Some people are good at handling themselves. They pop a single piece of chocolate in their mouth, send a single tweet, and then log out. We admire these people and think they are unicorns.
We all screw up when it comes to controlling the use of social media in that image-filled piece of metal we hold for hours every day.
Check, scroll, and read. Read, scroll, and click.
Another story. Another tweet.
You were falling asleep, the phone falling on your head and closing.
In this way, we are drawn into the endless vortex because we have a good reason for that: the dopamine cycle!
Dopamine is a chemical released in our brain after pleasure and reward behaviors, causing us to crave it repeatedly. (Have you ever felt perfect after exercise? Yes, yes, dopamine, that’s it.)
The same happens when you get positive social stimulation, such as a reward after swiping your phone screen. The tip here is a pile of likes or notifications.

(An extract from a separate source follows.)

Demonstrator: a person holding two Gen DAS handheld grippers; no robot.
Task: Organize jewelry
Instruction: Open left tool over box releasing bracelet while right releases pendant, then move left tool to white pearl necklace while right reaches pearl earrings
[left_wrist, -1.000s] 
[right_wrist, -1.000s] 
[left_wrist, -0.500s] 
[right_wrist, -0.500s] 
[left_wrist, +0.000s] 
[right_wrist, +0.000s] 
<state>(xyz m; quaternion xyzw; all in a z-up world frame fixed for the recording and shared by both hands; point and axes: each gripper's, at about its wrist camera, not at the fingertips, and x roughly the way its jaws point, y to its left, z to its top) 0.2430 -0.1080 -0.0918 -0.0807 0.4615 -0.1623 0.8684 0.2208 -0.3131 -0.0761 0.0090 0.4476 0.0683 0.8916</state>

Behavioral scientist Susan Weinschenk says: “When you enter one of your favorite apps, the dopamine cycle kicks in. With every photo you scroll, every headline you read, or every link you go, you feed the cycle that keeps you wanting more. There is no guarantee that you will reach saturation.” he says.
Yes, stopping is not easy; we don’t have a “stop” button in our brains. “Probably what is stopping you is that someone is bothering you,” adds Weinschenk. Thanks to what you see on the screen, it can stimulate the point of feeling suitable for a long time, eventually closing the application and saying, “What did I read? I don’t even remember.” you might think.
Come on, dear, has it ever happened to you? Let’s do a harsh self-criticism; At the end of the day, surfing Instagram seems like the only way not to think about our problems and to overcome the tiredness of the day. It makes us numb.
We’re not saying you must put your phone in the freezer or completely detox. If it does an excellent job of pleasing you, so be it; Do not try to put the phone down.
However, if you find that excessive scrolling is taking up too much of your time or that you feel a sense of envy by looking at people’s “perfect” lives – maybe it’s time to stop scrolling or shorten its duration.
Let’s talk about recognizing that we are caught in this cycle and what you can do about it!
Time to set a timer on your phone
You’ve probably ignored this, but Instagram has rolled out a new feature where you can set the amount of time you want to spend in the app. The time ranges from 5 to 55 minutes.
Let’s admit that; Time passes much faster on the phone. Even if you don’t turn it off immediately when you exceed your time limit, it will help you realize that time is ticking.
You can unfollow some people.
Your friends are on the mobile! But think about it; How many people do you follow that you don’t know or what they do is none of your business?
If you follow fewer people, there will be more infrequent updates to your social media feed, and you will consume less content overall. Simple, right? You can shorten your time on social media by unfriending people who do not interest you, do not know you very well, and do not need to stay on your account. If there is nothing to see, what will you look for?
Create a conditioned response
“The way to take control is to form a movement against a movement,” says Weinschenk. His conditioned response was to lock the key when he realized he was in a social media loop and suddenly turn his phone face down and leave it where it was.
If you find yourself in a loop, try something new: get up, go to a different room, or close the app and open a new one instead, with no scrolling required. (Can it be Spotify?) The trick is to replace your activity with a new one so that you feel under control.
Delete apps to restore later
Delete apps. Yes, everyone says that, right? Nor are they unjust; Deleting apps changes your relationship with them. We know it’s easier said than done. Then you can try to delete it temporarily. At least for a while.
If you think it’s hurting you too much now but can’t stop using it, you can delete social media apps during the week and concentrate on working; You can then redownload and use it over the weekend to share all the fun activities.
What if you try to delete them for 24 hours? You can do this, right? Sure, you might miss those prime-time evenings when everyone gathers there, but why not take an evening stroll instead?